AIM OF THE TASK:
Once the data has been read, restate all of it exactly.

=====

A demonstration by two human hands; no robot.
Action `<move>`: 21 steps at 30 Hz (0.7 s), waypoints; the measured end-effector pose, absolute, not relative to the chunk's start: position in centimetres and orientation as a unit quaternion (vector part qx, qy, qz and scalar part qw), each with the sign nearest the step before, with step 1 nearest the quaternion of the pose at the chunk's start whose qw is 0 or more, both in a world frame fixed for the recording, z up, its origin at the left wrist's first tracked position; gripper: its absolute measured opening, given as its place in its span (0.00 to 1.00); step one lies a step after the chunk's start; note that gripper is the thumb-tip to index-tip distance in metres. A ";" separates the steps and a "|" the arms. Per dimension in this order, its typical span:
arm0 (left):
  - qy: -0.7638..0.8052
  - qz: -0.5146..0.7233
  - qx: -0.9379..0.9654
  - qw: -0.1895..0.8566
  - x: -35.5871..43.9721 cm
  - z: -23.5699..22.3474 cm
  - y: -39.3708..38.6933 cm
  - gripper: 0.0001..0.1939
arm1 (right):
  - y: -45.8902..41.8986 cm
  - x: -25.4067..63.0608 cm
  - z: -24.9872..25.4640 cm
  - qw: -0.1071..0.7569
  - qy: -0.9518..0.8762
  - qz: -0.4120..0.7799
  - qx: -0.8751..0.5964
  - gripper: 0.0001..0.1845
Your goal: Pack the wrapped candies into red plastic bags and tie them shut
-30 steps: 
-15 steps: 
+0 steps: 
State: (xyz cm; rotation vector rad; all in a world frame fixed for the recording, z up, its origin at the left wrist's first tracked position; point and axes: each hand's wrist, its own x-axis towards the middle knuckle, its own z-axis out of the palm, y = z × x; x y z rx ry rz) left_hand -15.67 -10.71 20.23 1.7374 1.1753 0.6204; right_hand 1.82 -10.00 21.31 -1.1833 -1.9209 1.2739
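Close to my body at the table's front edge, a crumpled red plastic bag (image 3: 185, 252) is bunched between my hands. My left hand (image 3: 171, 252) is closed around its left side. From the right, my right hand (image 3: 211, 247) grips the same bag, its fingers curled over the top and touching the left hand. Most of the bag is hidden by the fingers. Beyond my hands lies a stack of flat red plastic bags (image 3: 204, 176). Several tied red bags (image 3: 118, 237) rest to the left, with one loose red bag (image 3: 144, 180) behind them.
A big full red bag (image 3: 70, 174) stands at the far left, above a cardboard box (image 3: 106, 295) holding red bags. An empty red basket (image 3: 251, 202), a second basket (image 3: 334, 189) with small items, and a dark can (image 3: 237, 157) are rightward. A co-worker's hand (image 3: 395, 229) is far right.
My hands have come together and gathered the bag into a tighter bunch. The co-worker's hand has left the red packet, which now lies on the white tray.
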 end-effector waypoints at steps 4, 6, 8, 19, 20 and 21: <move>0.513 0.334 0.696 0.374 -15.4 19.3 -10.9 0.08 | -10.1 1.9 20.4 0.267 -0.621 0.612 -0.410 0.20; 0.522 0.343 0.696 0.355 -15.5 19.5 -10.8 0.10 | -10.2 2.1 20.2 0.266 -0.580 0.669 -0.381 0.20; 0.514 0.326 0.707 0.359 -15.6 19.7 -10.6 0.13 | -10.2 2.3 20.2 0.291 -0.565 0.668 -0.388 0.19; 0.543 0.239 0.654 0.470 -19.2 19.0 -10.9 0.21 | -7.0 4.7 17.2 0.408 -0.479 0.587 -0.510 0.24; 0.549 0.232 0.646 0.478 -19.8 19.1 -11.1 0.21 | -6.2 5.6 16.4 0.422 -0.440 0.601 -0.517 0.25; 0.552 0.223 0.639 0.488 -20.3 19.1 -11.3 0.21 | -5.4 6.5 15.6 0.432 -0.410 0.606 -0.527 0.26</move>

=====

TASK ANSWER:
A demonstration by two human hands; no robot.
Action `<move>`: 21 steps at 30 Hz (0.7 s), waypoints; the measured end-effector pose, absolute, not relative to the chunk's start: position in centimetres and orientation as a unit quaternion (vector part qx, qy, qz and scalar part qw), each with the sign nearest the step before, with step 1 nearest the quaternion of the pose at the chunk's start whose qw is 0 or more, both in a world frame fixed for the recording, z up, its origin at the left wrist's first tracked position; gripper: its absolute measured opening, given as its place in its span (0.00 to 1.00); step one lies a step after the chunk's start; note that gripper is the thumb-tip to index-tip distance in metres. A ";" separates the steps and a "|" the arms. Per dimension in this order, its typical span:
arm0 (left):
  - qy: -0.7638..0.8052
  - qz: -0.5146..0.7233
  - qx: -0.9379..0.9654
  - qw: -0.1895..0.8566
  - x: -35.5871..43.9721 cm
  - z: -23.5699..22.3474 cm
  - y: -39.3708..38.6933 cm
  - gripper: 0.0001..0.1939
arm1 (right):
  - y: -45.8902..41.8986 cm
  - x: -25.4067..63.0608 cm
  - z: -24.9872..25.4640 cm
  - qw: -0.1071..0.7569
  - qy: -0.9518..0.8762
  - qz: -0.4120..0.7799
  - qx: -0.8751..0.5964
  - gripper: 0.0001..0.1845
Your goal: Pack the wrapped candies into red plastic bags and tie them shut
-30 steps: 
-15 steps: 
+0 steps: 
State: (xyz cm; rotation vector rad; all in a world frame fixed for the recording, z up, its origin at the left wrist's first tracked position; point and axes: each hand's wrist, its own x-axis towards the middle knuckle, its own z-axis out of the palm, y = z × x; x y z rx ry rz) left_hand -15.67 -10.71 20.23 1.7374 1.1753 0.6204; right_hand 1.82 -10.00 21.31 -1.1833 -1.9209 1.2739
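Close to my body at the table's front edge, a crumpled red plastic bag (image 3: 185, 252) is bunched between my hands. My left hand (image 3: 171, 252) is closed around its left side. From the right, my right hand (image 3: 211, 247) grips the same bag, its fingers curled over the top and touching the left hand. Most of the bag is hidden by the fingers. Beyond my hands lies a stack of flat red plastic bags (image 3: 204, 176). Several tied red bags (image 3: 118, 237) rest to the left, with one loose red bag (image 3: 144, 180) behind them.
A big full red bag (image 3: 70, 174) stands at the far left, above a cardboard box (image 3: 106, 295) holding red bags. An empty red basket (image 3: 251, 202), a second basket (image 3: 334, 189) with small items, and a dark can (image 3: 237, 157) are rightward. A co-worker's hand (image 3: 395, 229) is far right.
My hands have come together and gathered the bag into a tighter bunch. The co-worker's hand has left the red packet, which now lies on the white tray.
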 end-effector waypoints at steps 4, 6, 8, 19, 20 and 21: <move>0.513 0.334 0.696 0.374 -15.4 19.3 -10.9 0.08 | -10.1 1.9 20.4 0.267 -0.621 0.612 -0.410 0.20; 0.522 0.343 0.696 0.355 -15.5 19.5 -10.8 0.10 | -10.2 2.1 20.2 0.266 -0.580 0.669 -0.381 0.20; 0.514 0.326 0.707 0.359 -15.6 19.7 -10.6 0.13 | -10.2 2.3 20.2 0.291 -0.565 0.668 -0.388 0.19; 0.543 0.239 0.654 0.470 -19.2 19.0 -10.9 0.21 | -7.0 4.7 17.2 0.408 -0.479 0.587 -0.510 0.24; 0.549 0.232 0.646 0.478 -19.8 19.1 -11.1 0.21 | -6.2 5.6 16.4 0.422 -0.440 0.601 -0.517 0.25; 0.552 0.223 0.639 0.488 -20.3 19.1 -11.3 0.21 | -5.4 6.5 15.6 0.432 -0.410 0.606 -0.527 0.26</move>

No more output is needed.